The reopening of the Alerce Costero National Park on August 5 marks the beginning of the step-by-step strategy for the National System of State-Protected Wildlife Areas (Sistema Nacional de Áreas Silvestres Protegidas del Estado, SNASPE), which includes national parks, national reserves and natural monuments throughout the country.
The decision was announced this morning by Agriculture Minister Antonio Walker, who was accompanied by National Assets Minister Julio Isamit, Tourism Undersecretary José Luis Uriarte, and the Executive Director of CONAF (National Forestry Service), Rodrigo Munita. The officials noted that it is part of the gradual return to activities in Chile and adheres to safety protocols implemented by the government to avoid a possible resurgence of COVID-19.
Agriculture Minister Antonio Walker pointed out that if an increase in cases is reported or if health measures are not being followed, these areas could once again be closed to safeguard the health of park rangers, visitors and those who live within the protected areas.
“If people are outdoors and take precautions, there are very low levels of infection. Therefore, we have been preparing and we have prepared the park rangers. All ticket offices will be equipped with glass or plastic shields. We have said that entrance fees should preferably be paid by credit card, debit card or some form of electronic payment. Groups of more than 15 people will be banned. And ticket offices will be marked to indicate where people should stand while waiting,” explained Minister Walker.
National Assets Minister Julio Isamit stated, “in addition to the opening announced by Minister Walker, another 62 national protected areas, totaling more than 600,000 hectares, will also be opened to the public, to families, once the municipalities where they are located enter into the next steps of the plan: transition, preparation, initial or advanced opening.”
Tourism Undersecretary José Luis Uriarte welcomed the announcement and confirmed that before the end of the year, seven national parks will be participating in an online reservation system, thereby minimizing contact between people.
“Being a tourist does not mean having to travel far away or board a plane. We can be a tourist right here in Chile, in our own neighborhood or region, with our neighbors. Every one of the parks throughout Chile is a closely-guarded treasure. Furthermore, we are working together with the National Forestry Corporation (CONAF) to have an online reservation system for our national parks by the end of the year,” said Undersecretary Uriarte.
The officials added that the Mocho Choshuenco National Reserve, also located in the Los Ríos Region, will open on August 15.
The executive director of CONAF, Rodrigo Munita, confirmed that “we at the National Forestry Corporation and our team of park rangers are aware of the great emotional, relaxation and recreational benefits that the parks can give our fellow Chileans during this difficult time caused by the pandemic. So we have made a major effort to coordinate activities throughout Chile, together with local communities, to safely open up our protected wildlife areas.”

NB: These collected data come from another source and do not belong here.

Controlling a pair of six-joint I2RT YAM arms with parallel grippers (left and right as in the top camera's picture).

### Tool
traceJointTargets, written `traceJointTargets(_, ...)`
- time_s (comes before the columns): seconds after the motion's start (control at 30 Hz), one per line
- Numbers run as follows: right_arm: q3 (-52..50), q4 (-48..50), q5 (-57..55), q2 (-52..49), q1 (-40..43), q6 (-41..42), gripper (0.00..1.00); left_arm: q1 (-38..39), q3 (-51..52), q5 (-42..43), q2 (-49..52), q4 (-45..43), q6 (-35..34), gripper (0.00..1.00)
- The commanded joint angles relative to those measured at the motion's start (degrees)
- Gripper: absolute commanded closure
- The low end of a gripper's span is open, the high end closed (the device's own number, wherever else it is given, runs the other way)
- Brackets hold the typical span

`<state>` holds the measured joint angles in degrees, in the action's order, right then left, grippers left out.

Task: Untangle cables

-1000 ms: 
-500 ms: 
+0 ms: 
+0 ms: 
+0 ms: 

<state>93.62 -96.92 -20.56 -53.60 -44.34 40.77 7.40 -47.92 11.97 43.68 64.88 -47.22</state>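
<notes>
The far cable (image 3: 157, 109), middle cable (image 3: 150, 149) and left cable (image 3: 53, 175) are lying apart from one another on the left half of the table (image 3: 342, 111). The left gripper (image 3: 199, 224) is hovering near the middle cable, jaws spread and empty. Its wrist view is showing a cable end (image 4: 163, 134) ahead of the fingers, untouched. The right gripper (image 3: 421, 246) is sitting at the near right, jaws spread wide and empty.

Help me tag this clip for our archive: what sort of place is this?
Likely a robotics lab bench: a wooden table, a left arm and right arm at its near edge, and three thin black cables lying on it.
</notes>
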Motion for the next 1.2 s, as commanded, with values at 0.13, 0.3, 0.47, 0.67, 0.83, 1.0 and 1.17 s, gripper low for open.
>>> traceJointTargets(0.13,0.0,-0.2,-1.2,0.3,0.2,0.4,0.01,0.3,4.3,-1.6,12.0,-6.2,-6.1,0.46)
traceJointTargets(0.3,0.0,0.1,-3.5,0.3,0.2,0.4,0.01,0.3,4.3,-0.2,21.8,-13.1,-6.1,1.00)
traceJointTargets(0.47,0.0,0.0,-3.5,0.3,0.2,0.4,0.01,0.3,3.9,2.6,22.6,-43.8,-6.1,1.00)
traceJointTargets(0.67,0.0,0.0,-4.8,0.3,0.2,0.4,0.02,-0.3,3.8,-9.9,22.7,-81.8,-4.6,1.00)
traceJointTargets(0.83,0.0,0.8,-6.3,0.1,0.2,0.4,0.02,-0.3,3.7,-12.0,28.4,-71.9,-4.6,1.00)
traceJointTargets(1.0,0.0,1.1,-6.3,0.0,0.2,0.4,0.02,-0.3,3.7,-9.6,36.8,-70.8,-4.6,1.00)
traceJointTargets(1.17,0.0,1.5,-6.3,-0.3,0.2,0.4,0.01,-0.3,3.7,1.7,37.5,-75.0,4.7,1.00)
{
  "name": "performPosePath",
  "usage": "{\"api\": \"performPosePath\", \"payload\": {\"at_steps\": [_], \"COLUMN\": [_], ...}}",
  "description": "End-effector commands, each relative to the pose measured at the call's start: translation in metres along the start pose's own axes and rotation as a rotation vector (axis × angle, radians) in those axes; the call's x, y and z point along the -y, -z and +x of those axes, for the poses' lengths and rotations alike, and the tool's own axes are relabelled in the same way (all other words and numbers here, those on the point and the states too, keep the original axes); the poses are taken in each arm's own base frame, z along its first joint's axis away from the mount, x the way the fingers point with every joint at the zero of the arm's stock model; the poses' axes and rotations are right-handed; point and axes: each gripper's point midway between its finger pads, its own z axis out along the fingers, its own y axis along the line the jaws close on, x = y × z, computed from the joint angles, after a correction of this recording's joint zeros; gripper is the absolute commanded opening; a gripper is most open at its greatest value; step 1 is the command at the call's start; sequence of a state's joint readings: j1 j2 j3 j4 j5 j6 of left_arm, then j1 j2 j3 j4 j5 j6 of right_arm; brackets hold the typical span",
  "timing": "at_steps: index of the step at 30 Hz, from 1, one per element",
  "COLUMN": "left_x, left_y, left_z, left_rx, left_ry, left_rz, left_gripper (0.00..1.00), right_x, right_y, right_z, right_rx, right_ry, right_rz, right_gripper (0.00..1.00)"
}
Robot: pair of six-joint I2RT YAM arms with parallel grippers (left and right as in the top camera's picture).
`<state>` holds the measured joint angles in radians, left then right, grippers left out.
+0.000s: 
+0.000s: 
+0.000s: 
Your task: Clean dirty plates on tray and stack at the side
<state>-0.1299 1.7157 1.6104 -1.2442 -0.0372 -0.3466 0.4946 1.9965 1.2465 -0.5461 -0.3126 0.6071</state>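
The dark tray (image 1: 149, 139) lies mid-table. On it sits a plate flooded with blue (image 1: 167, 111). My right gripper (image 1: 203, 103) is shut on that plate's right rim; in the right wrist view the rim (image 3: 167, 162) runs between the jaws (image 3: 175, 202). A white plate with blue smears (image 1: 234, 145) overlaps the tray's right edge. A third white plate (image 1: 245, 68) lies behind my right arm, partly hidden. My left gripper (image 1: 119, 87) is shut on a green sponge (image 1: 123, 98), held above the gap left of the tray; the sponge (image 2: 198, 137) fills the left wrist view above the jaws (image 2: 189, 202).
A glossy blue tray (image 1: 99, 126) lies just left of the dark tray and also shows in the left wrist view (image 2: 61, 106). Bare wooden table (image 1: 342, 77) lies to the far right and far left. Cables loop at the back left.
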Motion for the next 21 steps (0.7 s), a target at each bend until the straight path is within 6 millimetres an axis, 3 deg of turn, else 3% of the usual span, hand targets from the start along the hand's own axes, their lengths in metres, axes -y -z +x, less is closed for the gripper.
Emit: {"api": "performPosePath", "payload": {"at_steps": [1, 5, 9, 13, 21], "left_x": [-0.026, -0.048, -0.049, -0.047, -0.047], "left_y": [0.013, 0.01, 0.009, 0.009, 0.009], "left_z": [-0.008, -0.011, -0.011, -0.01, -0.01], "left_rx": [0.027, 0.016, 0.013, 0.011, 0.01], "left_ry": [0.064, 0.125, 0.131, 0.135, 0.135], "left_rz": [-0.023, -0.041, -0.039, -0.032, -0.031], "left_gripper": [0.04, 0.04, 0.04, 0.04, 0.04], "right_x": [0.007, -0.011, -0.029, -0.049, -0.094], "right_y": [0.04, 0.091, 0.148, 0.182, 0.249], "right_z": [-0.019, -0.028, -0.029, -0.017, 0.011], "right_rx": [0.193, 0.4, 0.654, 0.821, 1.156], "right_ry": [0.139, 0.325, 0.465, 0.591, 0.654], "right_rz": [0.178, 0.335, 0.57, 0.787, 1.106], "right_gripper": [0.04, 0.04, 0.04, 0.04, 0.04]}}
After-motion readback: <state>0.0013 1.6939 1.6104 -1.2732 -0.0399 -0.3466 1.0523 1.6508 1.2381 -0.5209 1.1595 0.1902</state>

CONAF has launched a nationwide project to introduce a state-of-the-art digital platform where people can visit Chile’s national parks and reserves, make reservations and pay entrance fees online, thereby making visits faster and safer. The project will begin with the Torres del Paine National Park, with a parallel program running for all of the Bicentennial Parks: Vicente Pérez Rosales, Conguillío, Alerce Costero, Radal Siete Tazas and Bosque Fray Jorge, as well as Villarrica.
According to the reopening calendar, the following parks will be among those that reopen in September: Torres del Paine National Park and the Milodón Cave Natural Monument in the Magallanes Region; and Patagonia National Park (the Tamango sector), Río Simpson National Reserve, Coyhaique National Reserve and Dos Lagunas Natural Monument, all in the Aysén Region.
Visitors are advised to sanitize and disinfect their personal items, such as backpacks, clothes, bottles, etc., before and after their visit. They must listen to short safety presentations and follow all the instructions given by park rangers. Also, entrances and ticket offices will use transparent materials (glass, plastic, polycarbonate, etc.) to separate park rangers from visitors. Markings on the floor will help visitors maintain a distance of at least 1 meter from one another. For safety reasons, payment by card is preferred and all tourists will be given a short introductory presentation detailing how they can stay safe within the park.
In addition, each regional director, by way of an administrative decision, can regulate the public use of the parks, establishing the maximum amount of people allowed in the park, sectors, on paths or in facilities; and if deemed necessary to ensure people’s safety, can call for the complete or partial closure of sectors, paths or facilities.